Quote exactly and only this range of lines in the data below: the line that holds "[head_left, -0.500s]" to the line that holds "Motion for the", both included.

GIVEN MATERIAL:
━━━━━━━━━━━━━━━━

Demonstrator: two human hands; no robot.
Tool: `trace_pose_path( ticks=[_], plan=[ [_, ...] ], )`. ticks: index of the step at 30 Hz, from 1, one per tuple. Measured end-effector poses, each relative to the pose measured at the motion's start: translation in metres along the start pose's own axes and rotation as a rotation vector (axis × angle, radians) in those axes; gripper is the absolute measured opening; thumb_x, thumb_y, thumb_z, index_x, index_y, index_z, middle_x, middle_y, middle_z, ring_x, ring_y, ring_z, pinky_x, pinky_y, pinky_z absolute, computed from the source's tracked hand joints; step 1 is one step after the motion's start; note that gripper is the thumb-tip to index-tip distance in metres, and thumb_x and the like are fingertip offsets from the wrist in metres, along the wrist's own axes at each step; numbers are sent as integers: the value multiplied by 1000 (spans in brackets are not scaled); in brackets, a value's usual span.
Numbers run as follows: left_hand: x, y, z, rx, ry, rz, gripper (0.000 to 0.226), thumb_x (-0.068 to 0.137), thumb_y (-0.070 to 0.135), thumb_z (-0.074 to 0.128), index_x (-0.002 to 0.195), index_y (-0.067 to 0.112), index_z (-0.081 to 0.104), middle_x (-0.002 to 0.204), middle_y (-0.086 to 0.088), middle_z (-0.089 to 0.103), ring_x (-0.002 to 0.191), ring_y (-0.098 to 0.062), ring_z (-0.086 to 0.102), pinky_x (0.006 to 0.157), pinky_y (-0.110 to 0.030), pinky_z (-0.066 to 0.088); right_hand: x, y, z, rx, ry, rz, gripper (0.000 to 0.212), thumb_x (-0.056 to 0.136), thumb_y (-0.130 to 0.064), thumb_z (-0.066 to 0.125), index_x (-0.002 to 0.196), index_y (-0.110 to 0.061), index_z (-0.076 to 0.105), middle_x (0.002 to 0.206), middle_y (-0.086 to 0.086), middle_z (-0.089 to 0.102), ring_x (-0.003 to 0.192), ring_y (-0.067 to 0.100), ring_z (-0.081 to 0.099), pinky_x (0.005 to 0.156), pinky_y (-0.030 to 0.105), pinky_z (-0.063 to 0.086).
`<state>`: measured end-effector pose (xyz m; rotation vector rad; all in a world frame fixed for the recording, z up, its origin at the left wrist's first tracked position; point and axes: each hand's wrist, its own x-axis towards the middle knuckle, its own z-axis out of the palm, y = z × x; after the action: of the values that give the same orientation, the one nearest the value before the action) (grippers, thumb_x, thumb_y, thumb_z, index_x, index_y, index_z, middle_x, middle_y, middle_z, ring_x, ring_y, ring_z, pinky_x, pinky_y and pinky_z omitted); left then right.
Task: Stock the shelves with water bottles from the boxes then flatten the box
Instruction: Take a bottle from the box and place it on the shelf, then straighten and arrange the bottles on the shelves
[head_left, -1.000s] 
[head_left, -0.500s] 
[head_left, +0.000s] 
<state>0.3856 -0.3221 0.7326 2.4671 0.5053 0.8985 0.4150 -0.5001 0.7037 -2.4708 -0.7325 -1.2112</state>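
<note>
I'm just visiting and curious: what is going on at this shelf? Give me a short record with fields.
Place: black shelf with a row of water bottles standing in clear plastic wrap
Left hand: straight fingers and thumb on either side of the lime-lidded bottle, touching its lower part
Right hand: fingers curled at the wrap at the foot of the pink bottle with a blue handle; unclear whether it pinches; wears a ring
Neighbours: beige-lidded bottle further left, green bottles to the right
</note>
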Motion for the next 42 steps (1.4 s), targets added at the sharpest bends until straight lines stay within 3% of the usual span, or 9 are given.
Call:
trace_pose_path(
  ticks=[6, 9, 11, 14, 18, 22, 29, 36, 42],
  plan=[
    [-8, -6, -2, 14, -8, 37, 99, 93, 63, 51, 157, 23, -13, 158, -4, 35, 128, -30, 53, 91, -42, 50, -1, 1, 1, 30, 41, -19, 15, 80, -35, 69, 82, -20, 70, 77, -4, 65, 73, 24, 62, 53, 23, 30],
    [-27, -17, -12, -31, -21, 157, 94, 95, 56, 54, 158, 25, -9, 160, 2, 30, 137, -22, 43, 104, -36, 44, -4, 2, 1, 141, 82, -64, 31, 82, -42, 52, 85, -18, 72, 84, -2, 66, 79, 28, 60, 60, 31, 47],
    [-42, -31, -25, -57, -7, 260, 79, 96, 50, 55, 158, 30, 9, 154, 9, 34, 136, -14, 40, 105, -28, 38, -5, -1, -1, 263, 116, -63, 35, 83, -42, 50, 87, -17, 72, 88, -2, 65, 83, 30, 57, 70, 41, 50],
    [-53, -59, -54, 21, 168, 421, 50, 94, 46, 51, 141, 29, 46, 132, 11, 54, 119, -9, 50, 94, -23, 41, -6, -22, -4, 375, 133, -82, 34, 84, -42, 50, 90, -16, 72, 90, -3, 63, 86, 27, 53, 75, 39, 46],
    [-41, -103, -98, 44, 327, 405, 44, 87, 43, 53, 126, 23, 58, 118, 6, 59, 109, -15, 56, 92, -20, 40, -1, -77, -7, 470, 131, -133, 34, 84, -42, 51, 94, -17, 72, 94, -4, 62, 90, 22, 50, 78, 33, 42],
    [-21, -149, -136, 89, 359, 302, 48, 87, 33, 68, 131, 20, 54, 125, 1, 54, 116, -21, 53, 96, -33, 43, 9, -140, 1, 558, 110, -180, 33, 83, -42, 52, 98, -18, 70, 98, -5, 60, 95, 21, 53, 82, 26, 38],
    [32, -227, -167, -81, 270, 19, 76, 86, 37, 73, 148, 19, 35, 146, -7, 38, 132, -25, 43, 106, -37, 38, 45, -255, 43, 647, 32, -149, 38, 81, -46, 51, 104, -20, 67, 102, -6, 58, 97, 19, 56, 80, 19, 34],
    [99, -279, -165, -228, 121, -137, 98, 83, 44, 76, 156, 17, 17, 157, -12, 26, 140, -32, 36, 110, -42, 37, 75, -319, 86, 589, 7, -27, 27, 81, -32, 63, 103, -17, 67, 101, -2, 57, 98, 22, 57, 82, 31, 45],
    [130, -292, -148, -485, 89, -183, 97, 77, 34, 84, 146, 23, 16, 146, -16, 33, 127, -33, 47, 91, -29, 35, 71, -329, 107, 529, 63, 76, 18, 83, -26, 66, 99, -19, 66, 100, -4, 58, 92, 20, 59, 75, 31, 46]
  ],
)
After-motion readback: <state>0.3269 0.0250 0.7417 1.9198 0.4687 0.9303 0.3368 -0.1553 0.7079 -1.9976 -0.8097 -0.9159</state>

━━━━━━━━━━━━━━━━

RESPONSE BOX:
[head_left, -0.500s] 
[head_left, +0.000s] 
<state>0.3856 -0.3221 0.7326 2.4671 0.5053 0.8985 0.4150 -0.5001 0.7037 -2.4708 -0.7325 -1.2112</state>
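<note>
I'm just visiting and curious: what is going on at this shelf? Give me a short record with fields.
Place: black shelf with a row of water bottles standing in clear plastic wrap
Left hand: straight fingers and thumb on either side of the lime-lidded bottle, touching its lower part
Right hand: fingers curled at the wrap at the foot of the pink bottle with a blue handle; unclear whether it pinches; wears a ring
Neighbours: beige-lidded bottle further left, green bottles to the right
</note>
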Motion for the next 42 steps (1.4 s), targets added at the sharpest bends until straight lines stay within 3% of the usual span, or 9 are given.

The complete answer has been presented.